**Provided data**
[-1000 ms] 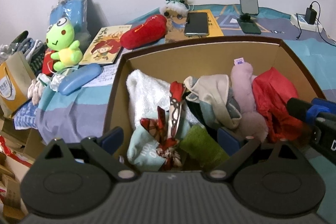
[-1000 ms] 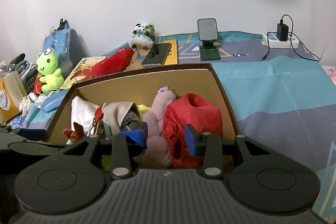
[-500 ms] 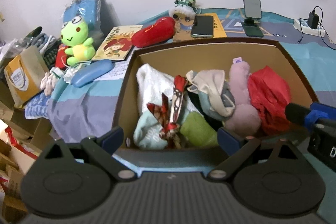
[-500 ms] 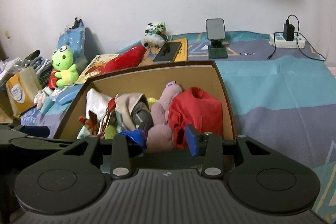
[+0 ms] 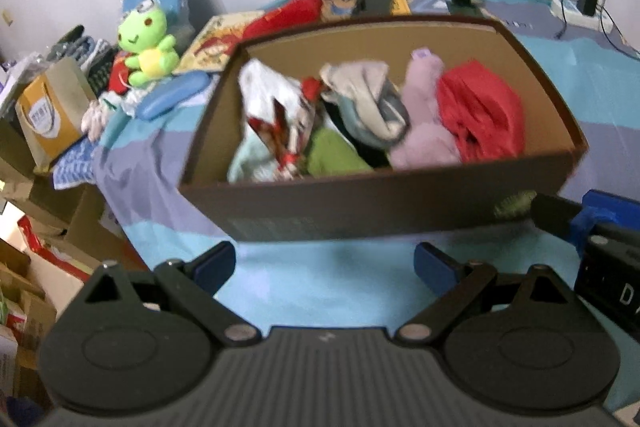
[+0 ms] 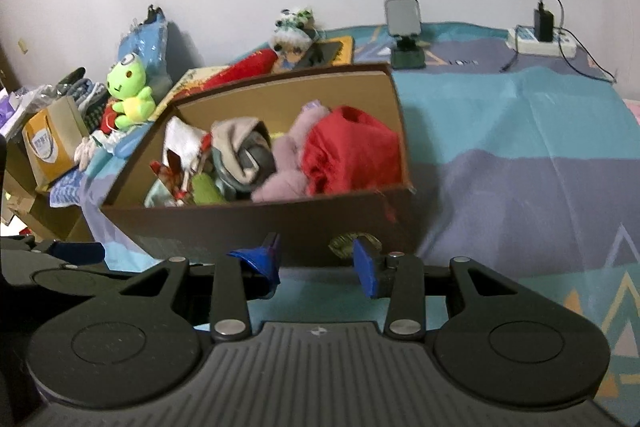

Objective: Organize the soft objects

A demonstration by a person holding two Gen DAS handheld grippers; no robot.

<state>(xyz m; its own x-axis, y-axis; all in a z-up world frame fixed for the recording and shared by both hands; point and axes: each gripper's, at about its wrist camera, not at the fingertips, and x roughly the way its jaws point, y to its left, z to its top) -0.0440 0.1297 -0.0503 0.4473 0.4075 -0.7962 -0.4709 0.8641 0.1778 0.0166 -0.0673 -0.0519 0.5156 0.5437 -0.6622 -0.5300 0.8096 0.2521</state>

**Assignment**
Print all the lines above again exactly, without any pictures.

**Final answer**
[-1000 ms] 
[-1000 ms] 
[-500 ms] 
[-500 ms] 
[+0 ms] 
[+0 ms] 

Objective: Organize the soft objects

A demonstration by a person holding two Gen DAS handheld grippers; no robot.

<state>(xyz m; its own x-axis, y-axis; all in a z-up world frame fixed for the recording and shared by both hands; point and axes: each gripper's, at about its wrist camera, not at the fingertips, and x roughly the way its jaws point, y to its left, z to its top) -0.0440 0.1297 -0.0503 0.4473 0.4075 -0.7962 -0.4709 0.8641 0.1778 0.0166 -0.0673 -0.0519 0.5156 0.5437 -0.6622 -0.5300 0.8096 0.2521</state>

Nothing else remains for this exercise.